Virtual Book Events Find Permanence In Online Archives

By on Thursday, January 7th, 2021 at 12:26 pm

As book events migrate to virtual spaces, many events are becoming permanently available online. Bookstores, event spaces, and reading series are producing thousands of hours of readings and book discussions, and many of these events end up on YouTube creating a vast resource for readers and writers alike.

Stumbling across old recordings of an author reading their work has always been a magical experience, like these recordings of Walt Whitman or this one of James Joyce. In a world that is constantly recorded for TikTok and Twitter, it might seem like poets and authors reading and discussing their works would be readily available. Yet before the onset of the pandemic and prevalence of virtual events, most literary events were never recorded.

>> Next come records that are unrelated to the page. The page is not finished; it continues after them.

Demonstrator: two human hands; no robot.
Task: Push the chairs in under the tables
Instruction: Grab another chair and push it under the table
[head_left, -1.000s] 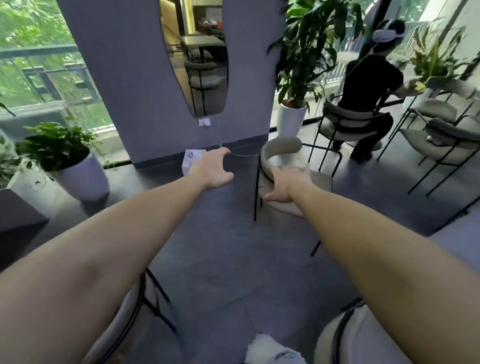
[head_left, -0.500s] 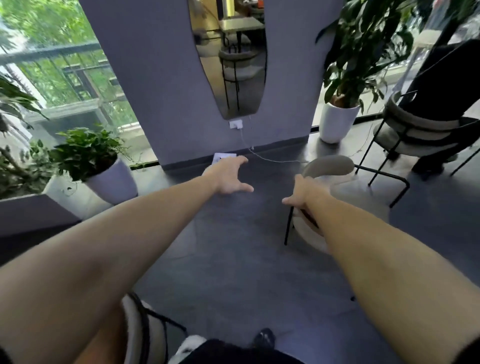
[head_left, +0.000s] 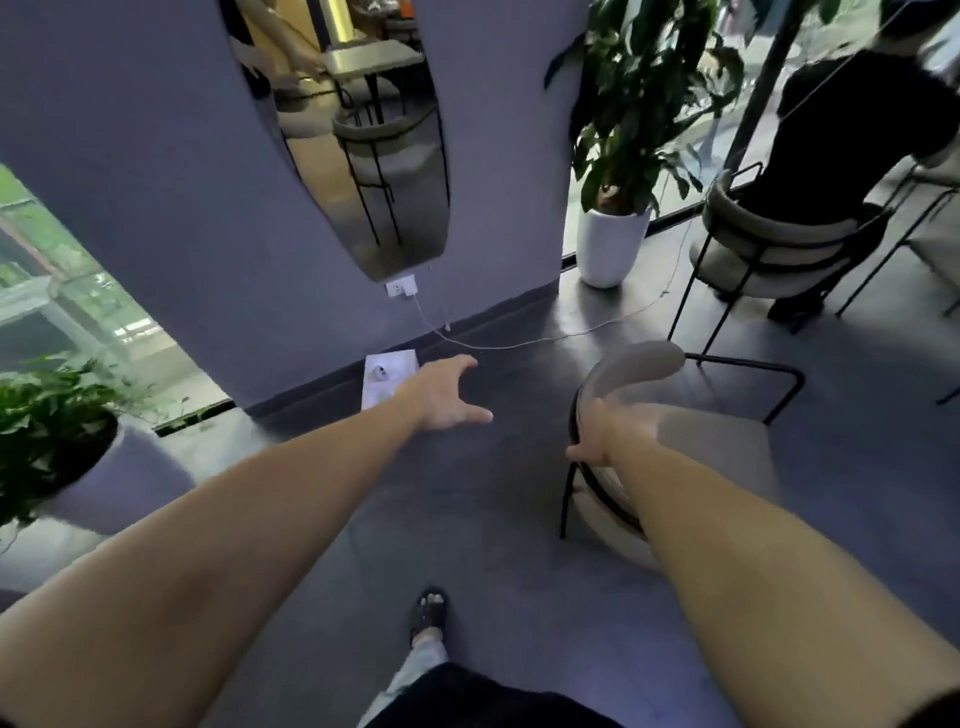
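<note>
A smooth, dark grey floor (head_left: 467, 519) with a dull sheen runs up to a matt lilac-grey wall (head_left: 156, 208). Nearest, left of the chair, a foot in a black open sandal (head_left: 428, 613) is planted on the floor, and it has stepped further forward than half a second ago. The chair (head_left: 639, 364), with a curved beige padded back and a thin black metal frame, stands on the open floor. The right hand (head_left: 605, 434) holds its back as before, thumb outside the rim, fingers blurred over the padding. Left of the chair the left hand (head_left: 447, 395) still hovers with spread fingers, holding nothing. Beyond it a white sheet (head_left: 389, 379) lies at the wall's foot under a white socket (head_left: 401, 287) and a tall rounded mirror (head_left: 374, 156). Far left of the chair sits a leafy plant in a rounded pale pot (head_left: 104, 478). Behind the chair stands a tall glossy-leaved plant in a white tapered pot (head_left: 610, 249), and further right a person in black (head_left: 852, 130) sits on a similar seat (head_left: 769, 244).
</note>
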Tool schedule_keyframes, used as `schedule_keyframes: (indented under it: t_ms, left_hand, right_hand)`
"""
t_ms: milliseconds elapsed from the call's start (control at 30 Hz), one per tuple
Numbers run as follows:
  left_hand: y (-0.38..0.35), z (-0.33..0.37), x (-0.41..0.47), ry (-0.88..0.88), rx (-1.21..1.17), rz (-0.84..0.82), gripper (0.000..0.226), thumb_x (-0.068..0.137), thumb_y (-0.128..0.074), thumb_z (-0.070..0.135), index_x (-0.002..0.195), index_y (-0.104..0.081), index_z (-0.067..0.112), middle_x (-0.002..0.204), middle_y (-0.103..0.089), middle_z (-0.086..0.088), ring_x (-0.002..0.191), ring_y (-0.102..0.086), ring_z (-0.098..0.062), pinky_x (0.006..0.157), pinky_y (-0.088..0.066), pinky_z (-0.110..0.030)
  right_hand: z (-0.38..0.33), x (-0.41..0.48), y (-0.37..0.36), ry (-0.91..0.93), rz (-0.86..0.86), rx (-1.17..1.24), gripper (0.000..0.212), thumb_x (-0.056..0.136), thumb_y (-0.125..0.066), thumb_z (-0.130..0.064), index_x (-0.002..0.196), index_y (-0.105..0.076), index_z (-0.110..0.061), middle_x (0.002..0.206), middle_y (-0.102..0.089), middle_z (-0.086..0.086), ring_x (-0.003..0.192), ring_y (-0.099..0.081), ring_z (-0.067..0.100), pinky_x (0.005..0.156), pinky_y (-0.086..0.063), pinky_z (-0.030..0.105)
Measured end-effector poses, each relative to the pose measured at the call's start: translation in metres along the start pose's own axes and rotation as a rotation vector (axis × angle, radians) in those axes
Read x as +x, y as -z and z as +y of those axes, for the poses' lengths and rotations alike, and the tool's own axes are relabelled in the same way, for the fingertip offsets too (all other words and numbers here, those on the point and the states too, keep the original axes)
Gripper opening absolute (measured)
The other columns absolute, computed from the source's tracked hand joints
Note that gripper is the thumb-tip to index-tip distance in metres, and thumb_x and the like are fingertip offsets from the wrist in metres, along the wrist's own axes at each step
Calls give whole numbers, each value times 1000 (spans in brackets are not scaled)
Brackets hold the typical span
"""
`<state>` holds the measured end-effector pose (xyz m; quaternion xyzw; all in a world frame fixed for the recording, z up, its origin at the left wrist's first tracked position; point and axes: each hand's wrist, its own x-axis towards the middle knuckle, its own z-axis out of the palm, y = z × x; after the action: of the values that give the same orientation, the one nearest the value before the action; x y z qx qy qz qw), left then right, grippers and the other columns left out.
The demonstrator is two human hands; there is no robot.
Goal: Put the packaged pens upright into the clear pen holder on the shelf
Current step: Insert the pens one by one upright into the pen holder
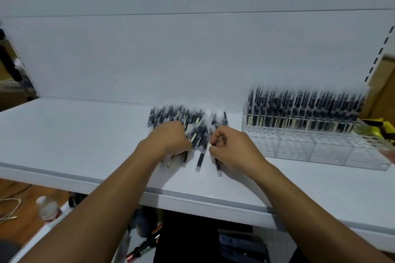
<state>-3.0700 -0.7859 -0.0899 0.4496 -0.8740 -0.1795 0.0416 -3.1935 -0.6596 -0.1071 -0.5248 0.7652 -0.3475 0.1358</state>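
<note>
Clear acrylic, the pen holder [316,134] stands to the right of my right hand [230,147]; its back rows are full of upright pens, its front compartments empty. Many packaged pens [181,117] lie under my hands. My left hand [171,141] curls over the pile; the right closes on a few

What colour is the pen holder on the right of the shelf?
Clear and colourless, like see-through plastic: the pen holder lets the white shelf show through. The head view shows it.
</note>
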Motion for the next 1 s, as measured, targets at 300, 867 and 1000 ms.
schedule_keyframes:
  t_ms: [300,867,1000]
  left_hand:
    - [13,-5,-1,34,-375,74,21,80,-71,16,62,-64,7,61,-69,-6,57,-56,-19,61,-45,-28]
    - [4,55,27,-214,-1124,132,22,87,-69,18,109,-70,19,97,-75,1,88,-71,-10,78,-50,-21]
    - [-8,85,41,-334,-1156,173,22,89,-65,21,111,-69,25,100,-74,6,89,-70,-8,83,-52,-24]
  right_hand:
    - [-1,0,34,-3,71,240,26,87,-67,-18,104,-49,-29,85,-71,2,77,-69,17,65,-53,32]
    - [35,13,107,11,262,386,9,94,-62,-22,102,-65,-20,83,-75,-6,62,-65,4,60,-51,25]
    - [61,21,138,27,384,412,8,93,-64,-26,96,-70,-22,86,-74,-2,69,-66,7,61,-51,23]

The rise of virtual events has changed how consume and preserve literary experiences, and there is now a huge body of work available to view and experience.

Over at LitHub, the Virtual Book Channel has created an extensive archive of various reading series, like one of our favorites, Antibody Reading Series created by Brian Gresko.

Institutions have created their own archives as well, like Center For Fiction, the Brooklyn-based writing center. Featuring interviews and virtual events, the Center for Fiction has an extensive collection of videos.

Our favorite bookstores have continued producing author events and book launches through out this pandemic. Many of these stores now have those events archived online at YouTube for easy viewing:

Greenlight Bookstore
Books Are Magic.
Center for Fiction
The Writers Center
McNally Jackson Books.

Finally, the pandemic has even inspired virtual literary communities. The Resort LIC launched as an in-person writing co-working space last year, but soon also launched The Cabana, a virtual writing community hosting events. Those events are available to members in an online archive.

With vaccines now being distributed, we can all have hope that the global pandemic will soon be ending and literally events will be back to in-person experiences by the end of the year. These virtual event archives however, may be available for years to come.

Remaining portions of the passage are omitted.